* [Provided data]:

* * *

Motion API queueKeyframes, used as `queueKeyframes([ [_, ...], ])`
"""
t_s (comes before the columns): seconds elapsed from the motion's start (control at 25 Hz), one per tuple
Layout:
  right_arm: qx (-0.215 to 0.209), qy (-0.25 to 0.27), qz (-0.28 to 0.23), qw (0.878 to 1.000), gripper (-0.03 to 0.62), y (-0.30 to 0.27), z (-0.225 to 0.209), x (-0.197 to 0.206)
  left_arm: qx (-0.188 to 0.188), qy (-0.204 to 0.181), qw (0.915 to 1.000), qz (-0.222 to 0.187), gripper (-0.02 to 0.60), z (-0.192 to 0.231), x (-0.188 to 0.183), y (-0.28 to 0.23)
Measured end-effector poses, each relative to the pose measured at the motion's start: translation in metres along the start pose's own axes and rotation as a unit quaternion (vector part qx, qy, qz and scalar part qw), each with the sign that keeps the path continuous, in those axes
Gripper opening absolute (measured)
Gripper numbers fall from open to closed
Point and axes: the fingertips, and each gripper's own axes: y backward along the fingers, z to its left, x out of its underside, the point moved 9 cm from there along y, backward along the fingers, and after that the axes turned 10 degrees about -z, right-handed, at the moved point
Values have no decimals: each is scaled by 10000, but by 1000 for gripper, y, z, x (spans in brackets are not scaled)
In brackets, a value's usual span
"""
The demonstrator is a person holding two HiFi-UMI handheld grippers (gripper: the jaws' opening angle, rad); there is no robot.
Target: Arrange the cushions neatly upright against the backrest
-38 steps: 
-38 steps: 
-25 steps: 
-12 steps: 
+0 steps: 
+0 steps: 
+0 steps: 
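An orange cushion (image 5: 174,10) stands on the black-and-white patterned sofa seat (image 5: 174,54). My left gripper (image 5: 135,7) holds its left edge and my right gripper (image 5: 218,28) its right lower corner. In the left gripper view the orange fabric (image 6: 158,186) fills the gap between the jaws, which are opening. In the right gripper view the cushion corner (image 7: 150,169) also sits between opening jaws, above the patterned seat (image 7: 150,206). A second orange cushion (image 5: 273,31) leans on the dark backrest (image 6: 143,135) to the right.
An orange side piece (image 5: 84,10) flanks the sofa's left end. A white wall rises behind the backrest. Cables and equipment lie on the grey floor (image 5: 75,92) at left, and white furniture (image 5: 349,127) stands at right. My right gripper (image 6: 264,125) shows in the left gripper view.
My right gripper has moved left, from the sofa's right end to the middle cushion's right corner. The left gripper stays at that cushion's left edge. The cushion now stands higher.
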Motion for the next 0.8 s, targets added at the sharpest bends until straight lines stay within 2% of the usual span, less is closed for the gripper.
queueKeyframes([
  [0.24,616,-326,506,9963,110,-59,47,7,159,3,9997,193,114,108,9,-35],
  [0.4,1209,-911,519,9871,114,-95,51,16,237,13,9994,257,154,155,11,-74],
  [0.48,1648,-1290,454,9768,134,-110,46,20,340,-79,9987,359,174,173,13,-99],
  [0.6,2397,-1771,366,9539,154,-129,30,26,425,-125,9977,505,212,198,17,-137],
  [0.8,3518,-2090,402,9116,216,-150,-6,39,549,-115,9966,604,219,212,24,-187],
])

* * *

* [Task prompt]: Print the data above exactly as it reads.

* [Output for this task]:
Motion API queueKeyframes, used as `queueKeyframes([ [_, ...], ])`
"""
t_s (comes before the columns): seconds elapsed from the motion's start (control at 25 Hz), one per tuple
Layout:
  right_arm: qx (-0.215 to 0.209), qy (-0.25 to 0.27), qz (-0.28 to 0.23), qw (0.878 to 1.000), gripper (-0.03 to 0.62), y (-0.30 to 0.27), z (-0.225 to 0.209), x (-0.197 to 0.206)
  left_arm: qx (-0.188 to 0.188), qy (-0.204 to 0.181), qw (0.915 to 1.000), qz (-0.222 to 0.187), gripper (-0.02 to 0.60), z (-0.192 to 0.231), x (-0.188 to 0.183), y (-0.28 to 0.23)
Measured end-effector poses, each relative to the pose measured at the motion's start: translation in metres along the start pose's own axes and rotation as a unit quaternion (vector part qx, qy, qz and scalar part qw), each with the sign that keeps the path continuous, in those axes
Gripper opening absolute (measured)
Gripper numbers fall from open to closed
Point and axes: the fingertips, and each gripper's own axes: y backward along the fingers, z to its left, x out of its underside, the point moved 9 cm from there along y, backward along the fingers, and after that the axes turned 10 degrees about -z, right-handed, at the moved point
Values have no decimals: each is scaled by 10000, but by 1000 for gripper, y, z, x (spans in brackets are not scaled)
In brackets, a value's usual span
"""
The demonstrator is a person holding two HiFi-UMI handheld grippers (gripper: the jaws' opening angle, rad); there is no robot.
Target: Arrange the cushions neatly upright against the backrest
-38 steps: 
-38 steps: 
-25 steps: 
-12 steps: 
+0 steps: 
+0 steps: 
+0 steps: 
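An orange cushion (image 5: 174,10) stands on the black-and-white patterned sofa seat (image 5: 174,54). My left gripper (image 5: 135,7) holds its left edge and my right gripper (image 5: 218,28) its right lower corner. In the left gripper view the orange fabric (image 6: 158,186) fills the gap between the jaws, which are opening. In the right gripper view the cushion corner (image 7: 150,169) also sits between opening jaws, above the patterned seat (image 7: 150,206). A second orange cushion (image 5: 273,31) leans on the dark backrest (image 6: 143,135) to the right.
An orange side piece (image 5: 84,10) flanks the sofa's left end. A white wall rises behind the backrest. Cables and equipment lie on the grey floor (image 5: 75,92) at left, and white furniture (image 5: 349,127) stands at right. My right gripper (image 6: 264,125) shows in the left gripper view.
My right gripper has moved left, from the sofa's right end to the middle cushion's right corner. The left gripper stays at that cushion's left edge. The cushion now stands higher.
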Motion for the next 0.8 s, targets added at the sharpest bends until straight lines stay within 2% of the usual span, less is closed for the gripper.
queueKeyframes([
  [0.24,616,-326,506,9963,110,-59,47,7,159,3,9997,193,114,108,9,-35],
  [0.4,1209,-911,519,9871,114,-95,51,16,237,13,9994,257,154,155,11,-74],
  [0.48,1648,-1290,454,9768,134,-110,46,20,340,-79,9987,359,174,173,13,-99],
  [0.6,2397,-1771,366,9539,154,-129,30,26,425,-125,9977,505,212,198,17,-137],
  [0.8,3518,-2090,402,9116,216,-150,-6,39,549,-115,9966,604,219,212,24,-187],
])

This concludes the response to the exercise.